▶ _INFORMATION SUPPLIED_
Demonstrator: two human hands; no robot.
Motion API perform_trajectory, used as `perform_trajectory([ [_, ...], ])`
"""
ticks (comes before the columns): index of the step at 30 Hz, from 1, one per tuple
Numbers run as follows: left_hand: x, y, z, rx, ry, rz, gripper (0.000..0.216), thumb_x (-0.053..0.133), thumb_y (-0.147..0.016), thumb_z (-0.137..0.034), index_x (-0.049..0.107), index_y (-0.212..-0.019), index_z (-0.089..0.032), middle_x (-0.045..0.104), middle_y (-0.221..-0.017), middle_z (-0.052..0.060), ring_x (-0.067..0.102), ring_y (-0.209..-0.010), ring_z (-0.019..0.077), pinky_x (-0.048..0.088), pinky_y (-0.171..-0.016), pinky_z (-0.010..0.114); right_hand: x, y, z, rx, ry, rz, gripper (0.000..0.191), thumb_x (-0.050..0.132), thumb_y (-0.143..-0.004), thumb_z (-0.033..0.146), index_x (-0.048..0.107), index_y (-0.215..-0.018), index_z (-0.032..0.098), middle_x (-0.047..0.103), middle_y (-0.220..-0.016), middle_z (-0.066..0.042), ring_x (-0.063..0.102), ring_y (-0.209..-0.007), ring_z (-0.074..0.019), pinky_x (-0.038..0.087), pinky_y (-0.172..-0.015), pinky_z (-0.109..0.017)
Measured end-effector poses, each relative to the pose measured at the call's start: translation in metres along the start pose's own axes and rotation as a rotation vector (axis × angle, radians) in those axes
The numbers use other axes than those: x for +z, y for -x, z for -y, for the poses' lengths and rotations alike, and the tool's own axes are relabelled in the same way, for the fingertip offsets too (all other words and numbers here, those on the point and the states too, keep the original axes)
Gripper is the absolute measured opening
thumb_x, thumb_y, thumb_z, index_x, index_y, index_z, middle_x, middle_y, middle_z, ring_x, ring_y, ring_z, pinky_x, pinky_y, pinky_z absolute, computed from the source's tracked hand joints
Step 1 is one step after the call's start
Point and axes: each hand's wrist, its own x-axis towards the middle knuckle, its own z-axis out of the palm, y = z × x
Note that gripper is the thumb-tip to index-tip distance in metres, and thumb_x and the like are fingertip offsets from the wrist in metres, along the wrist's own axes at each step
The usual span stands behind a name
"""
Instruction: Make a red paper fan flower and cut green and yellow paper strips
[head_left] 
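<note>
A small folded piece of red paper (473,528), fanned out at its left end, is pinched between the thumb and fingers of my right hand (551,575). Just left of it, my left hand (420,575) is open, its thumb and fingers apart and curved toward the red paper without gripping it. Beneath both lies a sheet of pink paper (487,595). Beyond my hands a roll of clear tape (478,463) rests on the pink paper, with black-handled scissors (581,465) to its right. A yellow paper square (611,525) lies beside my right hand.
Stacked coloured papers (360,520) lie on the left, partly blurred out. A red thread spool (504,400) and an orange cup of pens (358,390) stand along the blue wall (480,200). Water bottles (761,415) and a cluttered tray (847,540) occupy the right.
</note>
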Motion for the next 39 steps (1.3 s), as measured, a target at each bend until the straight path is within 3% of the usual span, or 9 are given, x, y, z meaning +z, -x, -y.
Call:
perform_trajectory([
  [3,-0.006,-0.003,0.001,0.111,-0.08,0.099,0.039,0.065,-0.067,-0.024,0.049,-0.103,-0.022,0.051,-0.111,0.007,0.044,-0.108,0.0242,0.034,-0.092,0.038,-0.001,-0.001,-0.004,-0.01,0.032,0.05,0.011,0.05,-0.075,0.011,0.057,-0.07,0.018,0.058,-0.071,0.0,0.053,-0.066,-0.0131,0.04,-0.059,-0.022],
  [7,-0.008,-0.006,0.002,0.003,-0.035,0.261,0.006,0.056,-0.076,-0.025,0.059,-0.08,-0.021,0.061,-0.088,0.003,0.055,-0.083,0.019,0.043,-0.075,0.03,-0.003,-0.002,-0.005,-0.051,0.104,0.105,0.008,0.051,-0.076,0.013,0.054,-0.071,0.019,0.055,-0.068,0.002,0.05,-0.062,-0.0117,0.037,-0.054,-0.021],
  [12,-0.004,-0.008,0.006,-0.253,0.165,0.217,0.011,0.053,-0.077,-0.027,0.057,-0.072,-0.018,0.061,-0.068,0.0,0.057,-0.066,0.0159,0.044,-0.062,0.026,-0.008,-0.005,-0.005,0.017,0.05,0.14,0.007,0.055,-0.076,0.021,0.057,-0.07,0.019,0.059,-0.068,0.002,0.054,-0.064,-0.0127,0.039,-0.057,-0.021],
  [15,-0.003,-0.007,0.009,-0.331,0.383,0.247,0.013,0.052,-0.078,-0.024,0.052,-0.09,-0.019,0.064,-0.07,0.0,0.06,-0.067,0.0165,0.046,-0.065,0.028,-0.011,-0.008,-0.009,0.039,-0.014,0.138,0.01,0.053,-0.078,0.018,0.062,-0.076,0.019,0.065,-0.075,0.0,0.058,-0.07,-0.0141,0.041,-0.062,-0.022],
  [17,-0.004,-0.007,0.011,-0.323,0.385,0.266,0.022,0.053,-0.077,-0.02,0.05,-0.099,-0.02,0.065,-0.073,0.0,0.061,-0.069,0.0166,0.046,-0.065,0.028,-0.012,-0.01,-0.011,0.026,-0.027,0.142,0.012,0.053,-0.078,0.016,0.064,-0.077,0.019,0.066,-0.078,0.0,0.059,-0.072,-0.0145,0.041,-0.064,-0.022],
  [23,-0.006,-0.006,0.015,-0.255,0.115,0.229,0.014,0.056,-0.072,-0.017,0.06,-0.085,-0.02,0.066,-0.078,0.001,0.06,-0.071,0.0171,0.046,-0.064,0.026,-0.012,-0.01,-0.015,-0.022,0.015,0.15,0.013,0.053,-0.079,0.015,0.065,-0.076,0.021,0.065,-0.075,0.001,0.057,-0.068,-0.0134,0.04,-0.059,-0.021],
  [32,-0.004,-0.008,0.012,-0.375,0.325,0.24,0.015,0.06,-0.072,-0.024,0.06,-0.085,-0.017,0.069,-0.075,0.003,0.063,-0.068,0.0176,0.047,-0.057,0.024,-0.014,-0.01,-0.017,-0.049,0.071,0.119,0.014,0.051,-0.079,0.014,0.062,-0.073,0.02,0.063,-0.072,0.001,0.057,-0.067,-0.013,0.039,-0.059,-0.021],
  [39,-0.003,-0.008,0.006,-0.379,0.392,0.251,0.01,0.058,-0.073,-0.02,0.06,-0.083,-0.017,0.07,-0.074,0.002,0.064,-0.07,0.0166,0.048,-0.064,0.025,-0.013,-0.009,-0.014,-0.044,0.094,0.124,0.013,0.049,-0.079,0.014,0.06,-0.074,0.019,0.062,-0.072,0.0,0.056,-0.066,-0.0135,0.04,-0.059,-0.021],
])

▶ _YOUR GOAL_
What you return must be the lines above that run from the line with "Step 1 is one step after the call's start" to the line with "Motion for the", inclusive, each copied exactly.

▶ _ANSWER AREA_
Step 1 is one step after the call's start
Point and axes: each hand's wrist, its own x-axis towards the middle knuckle, its own z-axis out of the palm, y = z × x
Note that gripper is the thumb-tip to index-tip distance in metres, and thumb_x and the like are fingertip offsets from the wrist in metres, along the wrist's own axes at each step
The usual span stands behind a name
"""
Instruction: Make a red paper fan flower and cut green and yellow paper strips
[head_left] 
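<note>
A small folded piece of red paper (473,528), fanned out at its left end, is pinched between the thumb and fingers of my right hand (551,575). Just left of it, my left hand (420,575) is open, its thumb and fingers apart and curved toward the red paper without gripping it. Beneath both lies a sheet of pink paper (487,595). Beyond my hands a roll of clear tape (478,463) rests on the pink paper, with black-handled scissors (581,465) to its right. A yellow paper square (611,525) lies beside my right hand.
Stacked coloured papers (360,520) lie on the left, partly blurred out. A red thread spool (504,400) and an orange cup of pens (358,390) stand along the blue wall (480,200). Water bottles (761,415) and a cluttered tray (847,540) occupy the right.
</note>
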Motion for the next 39 steps (1.3 s), as measured, a target at each bend until the straight path is within 3% of the usual span, or 9 are given, x, y, z meaning +z, -x, -y.

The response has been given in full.